**Task description**
Return the data below, unchanged.

═══ Supplied records

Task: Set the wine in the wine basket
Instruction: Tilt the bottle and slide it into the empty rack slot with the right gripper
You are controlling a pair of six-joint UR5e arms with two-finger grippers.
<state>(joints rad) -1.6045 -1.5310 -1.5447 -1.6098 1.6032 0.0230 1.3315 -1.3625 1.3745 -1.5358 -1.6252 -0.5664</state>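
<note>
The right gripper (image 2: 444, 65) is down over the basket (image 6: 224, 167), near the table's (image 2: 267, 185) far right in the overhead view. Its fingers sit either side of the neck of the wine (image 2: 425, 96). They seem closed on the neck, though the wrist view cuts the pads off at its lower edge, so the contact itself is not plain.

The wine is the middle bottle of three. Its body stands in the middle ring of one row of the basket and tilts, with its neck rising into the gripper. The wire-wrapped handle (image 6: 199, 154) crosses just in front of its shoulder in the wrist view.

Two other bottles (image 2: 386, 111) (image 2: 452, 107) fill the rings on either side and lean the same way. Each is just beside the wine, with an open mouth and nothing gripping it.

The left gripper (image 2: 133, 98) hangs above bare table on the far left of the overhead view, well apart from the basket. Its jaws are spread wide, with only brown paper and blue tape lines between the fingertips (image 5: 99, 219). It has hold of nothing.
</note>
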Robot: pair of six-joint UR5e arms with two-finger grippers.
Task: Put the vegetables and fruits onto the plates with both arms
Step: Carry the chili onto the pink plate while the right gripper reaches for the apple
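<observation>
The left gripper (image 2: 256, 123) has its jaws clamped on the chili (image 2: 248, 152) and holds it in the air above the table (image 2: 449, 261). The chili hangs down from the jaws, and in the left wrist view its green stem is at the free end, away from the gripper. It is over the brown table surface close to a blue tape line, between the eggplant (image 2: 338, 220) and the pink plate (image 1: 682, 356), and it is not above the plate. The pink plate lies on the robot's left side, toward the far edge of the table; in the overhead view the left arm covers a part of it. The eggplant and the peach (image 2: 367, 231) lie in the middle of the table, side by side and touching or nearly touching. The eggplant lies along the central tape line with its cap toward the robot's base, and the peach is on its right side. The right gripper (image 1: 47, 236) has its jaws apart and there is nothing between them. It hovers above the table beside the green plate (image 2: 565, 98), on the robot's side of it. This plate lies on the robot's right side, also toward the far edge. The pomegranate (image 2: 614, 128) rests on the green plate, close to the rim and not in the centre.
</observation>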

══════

**Result of this task**
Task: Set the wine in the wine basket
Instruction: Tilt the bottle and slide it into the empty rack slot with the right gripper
You are controlling a pair of six-joint UR5e arms with two-finger grippers.
<state>(joints rad) -1.6045 -1.5310 -1.5447 -1.6098 1.6032 0.0230 1.3315 -1.3625 1.3745 -1.5358 -1.6252 -0.5664</state>
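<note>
The right gripper (image 2: 444, 65) is down over the basket (image 6: 224, 167), near the table's (image 2: 267, 185) far right in the overhead view. Its fingers sit either side of the neck of the wine (image 2: 425, 96). They seem closed on the neck, though the wrist view cuts the pads off at its lower edge, so the contact itself is not plain.

The wine is the middle bottle of three. Its body stands in the middle ring of one row of the basket and tilts, with its neck rising into the gripper. The wire-wrapped handle (image 6: 199, 154) crosses just in front of its shoulder in the wrist view.

Two other bottles (image 2: 386, 111) (image 2: 452, 107) fill the rings on either side and lean the same way. Each is just beside the wine, with an open mouth and nothing gripping it.

The left gripper (image 2: 133, 98) hangs above bare table on the far left of the overhead view, well apart from the basket. Its jaws are spread wide, with only brown paper and blue tape lines between the fingertips (image 5: 99, 219). It has hold of nothing.
</note>
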Robot: pair of six-joint UR5e arms with two-finger grippers.
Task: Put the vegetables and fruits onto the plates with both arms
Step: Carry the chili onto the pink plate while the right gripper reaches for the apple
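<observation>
The left gripper (image 2: 256, 123) has its jaws clamped on the chili (image 2: 248, 152) and holds it in the air above the table (image 2: 449, 261). The chili hangs down from the jaws, and in the left wrist view its green stem is at the free end, away from the gripper. It is over the brown table surface close to a blue tape line, between the eggplant (image 2: 338, 220) and the pink plate (image 1: 682, 356), and it is not above the plate. The pink plate lies on the robot's left side, toward the far edge of the table; in the overhead view the left arm covers a part of it. The eggplant and the peach (image 2: 367, 231) lie in the middle of the table, side by side and touching or nearly touching. The eggplant lies along the central tape line with its cap toward the robot's base, and the peach is on its right side. The right gripper (image 1: 47, 236) has its jaws apart and there is nothing between them. It hovers above the table beside the green plate (image 2: 565, 98), on the robot's side of it. This plate lies on the robot's right side, also toward the far edge. The pomegranate (image 2: 614, 128) rests on the green plate, close to the rim and not in the centre.
</observation>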

The requested output has been fully supplied.